> [Task details]: Retype the data below verbatim; pictures do not belong in the copy.

> [Input data]:
__________________________________________________
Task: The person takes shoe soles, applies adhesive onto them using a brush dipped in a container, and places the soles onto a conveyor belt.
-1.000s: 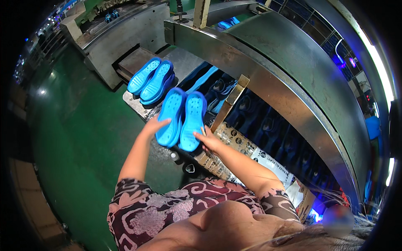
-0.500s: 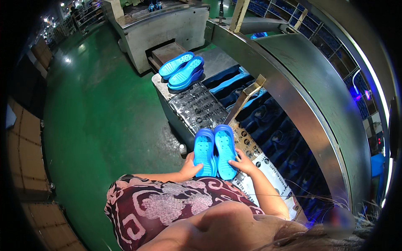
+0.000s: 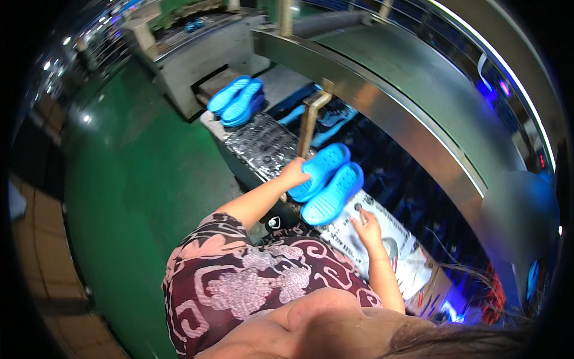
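My left hand (image 3: pixel 294 173) is closed on the outer side of a bright blue foam shoe sole (image 3: pixel 323 169), thumb on top. Beside it lies a matching blue foam shoe sole (image 3: pixel 333 194), tilted the same way. Both are over the ledge along the machine's near side. My right hand (image 3: pixel 366 227) is apart from the soles, just right of them above white printed sheeting (image 3: pixel 342 236). Its fingers are extended and hold nothing visible. Farther along the ledge stands another pair of blue soles (image 3: pixel 241 103), stacked on darker blue ones.
Dark wrapping (image 3: pixel 263 146) covers the middle of the ledge. A metal bracket (image 3: pixel 309 122) rises beside it. To the right, a dark conveyor bed (image 3: pixel 391 161) holds blue pieces under a curved metal guard (image 3: pixel 406 113). Cardboard boxes (image 3: pixel 39 239) stand far left on the green floor (image 3: pixel 131 209).
The soles have moved up and right and tilted, with my left hand on them. My right hand has let go and moved right. My view has shifted a little.
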Action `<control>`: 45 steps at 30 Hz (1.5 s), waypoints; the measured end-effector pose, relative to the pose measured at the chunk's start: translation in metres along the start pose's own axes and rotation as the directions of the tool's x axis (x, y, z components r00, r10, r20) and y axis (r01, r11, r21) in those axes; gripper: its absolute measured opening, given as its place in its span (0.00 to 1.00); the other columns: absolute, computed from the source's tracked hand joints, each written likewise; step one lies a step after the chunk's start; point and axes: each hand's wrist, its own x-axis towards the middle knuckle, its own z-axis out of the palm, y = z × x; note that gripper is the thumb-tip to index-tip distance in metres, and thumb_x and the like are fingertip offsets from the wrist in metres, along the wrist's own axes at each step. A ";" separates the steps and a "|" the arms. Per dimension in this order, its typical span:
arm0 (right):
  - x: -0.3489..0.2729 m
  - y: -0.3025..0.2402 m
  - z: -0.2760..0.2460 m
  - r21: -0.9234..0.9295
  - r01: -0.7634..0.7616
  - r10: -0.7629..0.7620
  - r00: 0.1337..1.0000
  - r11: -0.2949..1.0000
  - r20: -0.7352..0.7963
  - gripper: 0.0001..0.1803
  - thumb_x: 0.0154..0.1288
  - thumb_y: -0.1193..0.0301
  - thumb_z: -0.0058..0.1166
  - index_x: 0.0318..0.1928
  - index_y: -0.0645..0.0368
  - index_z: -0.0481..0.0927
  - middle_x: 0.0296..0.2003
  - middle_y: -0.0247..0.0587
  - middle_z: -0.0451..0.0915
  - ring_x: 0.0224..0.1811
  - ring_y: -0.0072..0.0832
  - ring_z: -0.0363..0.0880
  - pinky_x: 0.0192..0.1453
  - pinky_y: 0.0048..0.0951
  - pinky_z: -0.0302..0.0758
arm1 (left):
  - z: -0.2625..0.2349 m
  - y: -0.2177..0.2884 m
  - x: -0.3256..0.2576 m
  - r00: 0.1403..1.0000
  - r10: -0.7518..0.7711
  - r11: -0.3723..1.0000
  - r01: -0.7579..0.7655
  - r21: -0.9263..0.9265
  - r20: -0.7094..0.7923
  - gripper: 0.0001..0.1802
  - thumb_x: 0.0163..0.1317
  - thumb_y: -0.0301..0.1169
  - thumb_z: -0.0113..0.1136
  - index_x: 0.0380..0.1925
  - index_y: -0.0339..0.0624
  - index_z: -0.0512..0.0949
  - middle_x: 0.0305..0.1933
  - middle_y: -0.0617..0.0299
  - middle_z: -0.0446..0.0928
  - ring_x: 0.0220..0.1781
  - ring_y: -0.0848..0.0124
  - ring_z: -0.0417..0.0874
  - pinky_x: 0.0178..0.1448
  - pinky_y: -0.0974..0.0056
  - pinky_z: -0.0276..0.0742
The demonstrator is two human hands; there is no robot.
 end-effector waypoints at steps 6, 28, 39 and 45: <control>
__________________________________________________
> [Solution for this problem]:
Task: The person takes shoe soles, applies adhesive onto them using a brush dipped in a container, and places the soles onto a conveyor belt.
-1.000s: 
-0.500s: 
+0.000s: 
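My left hand (image 3: pixel 294 173) is closed on the outer side of a bright blue foam shoe sole (image 3: pixel 323 169), thumb on top. Beside it lies a matching blue foam shoe sole (image 3: pixel 333 194), tilted the same way. Both are over the ledge along the machine's near side. My right hand (image 3: pixel 366 227) is apart from the soles, just right of them above white printed sheeting (image 3: pixel 342 236). Its fingers are extended and hold nothing visible. Farther along the ledge stands another pair of blue soles (image 3: pixel 241 103), stacked on darker blue ones.
Dark wrapping (image 3: pixel 263 146) covers the middle of the ledge. A metal bracket (image 3: pixel 309 122) rises beside it. To the right, a dark conveyor bed (image 3: pixel 391 161) holds blue pieces under a curved metal guard (image 3: pixel 406 113). Cardboard boxes (image 3: pixel 39 239) stand far left on the green floor (image 3: pixel 131 209).
The soles have moved up and right and tilted, with my left hand on them. My right hand has let go and moved right. My view has shifted a little.
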Action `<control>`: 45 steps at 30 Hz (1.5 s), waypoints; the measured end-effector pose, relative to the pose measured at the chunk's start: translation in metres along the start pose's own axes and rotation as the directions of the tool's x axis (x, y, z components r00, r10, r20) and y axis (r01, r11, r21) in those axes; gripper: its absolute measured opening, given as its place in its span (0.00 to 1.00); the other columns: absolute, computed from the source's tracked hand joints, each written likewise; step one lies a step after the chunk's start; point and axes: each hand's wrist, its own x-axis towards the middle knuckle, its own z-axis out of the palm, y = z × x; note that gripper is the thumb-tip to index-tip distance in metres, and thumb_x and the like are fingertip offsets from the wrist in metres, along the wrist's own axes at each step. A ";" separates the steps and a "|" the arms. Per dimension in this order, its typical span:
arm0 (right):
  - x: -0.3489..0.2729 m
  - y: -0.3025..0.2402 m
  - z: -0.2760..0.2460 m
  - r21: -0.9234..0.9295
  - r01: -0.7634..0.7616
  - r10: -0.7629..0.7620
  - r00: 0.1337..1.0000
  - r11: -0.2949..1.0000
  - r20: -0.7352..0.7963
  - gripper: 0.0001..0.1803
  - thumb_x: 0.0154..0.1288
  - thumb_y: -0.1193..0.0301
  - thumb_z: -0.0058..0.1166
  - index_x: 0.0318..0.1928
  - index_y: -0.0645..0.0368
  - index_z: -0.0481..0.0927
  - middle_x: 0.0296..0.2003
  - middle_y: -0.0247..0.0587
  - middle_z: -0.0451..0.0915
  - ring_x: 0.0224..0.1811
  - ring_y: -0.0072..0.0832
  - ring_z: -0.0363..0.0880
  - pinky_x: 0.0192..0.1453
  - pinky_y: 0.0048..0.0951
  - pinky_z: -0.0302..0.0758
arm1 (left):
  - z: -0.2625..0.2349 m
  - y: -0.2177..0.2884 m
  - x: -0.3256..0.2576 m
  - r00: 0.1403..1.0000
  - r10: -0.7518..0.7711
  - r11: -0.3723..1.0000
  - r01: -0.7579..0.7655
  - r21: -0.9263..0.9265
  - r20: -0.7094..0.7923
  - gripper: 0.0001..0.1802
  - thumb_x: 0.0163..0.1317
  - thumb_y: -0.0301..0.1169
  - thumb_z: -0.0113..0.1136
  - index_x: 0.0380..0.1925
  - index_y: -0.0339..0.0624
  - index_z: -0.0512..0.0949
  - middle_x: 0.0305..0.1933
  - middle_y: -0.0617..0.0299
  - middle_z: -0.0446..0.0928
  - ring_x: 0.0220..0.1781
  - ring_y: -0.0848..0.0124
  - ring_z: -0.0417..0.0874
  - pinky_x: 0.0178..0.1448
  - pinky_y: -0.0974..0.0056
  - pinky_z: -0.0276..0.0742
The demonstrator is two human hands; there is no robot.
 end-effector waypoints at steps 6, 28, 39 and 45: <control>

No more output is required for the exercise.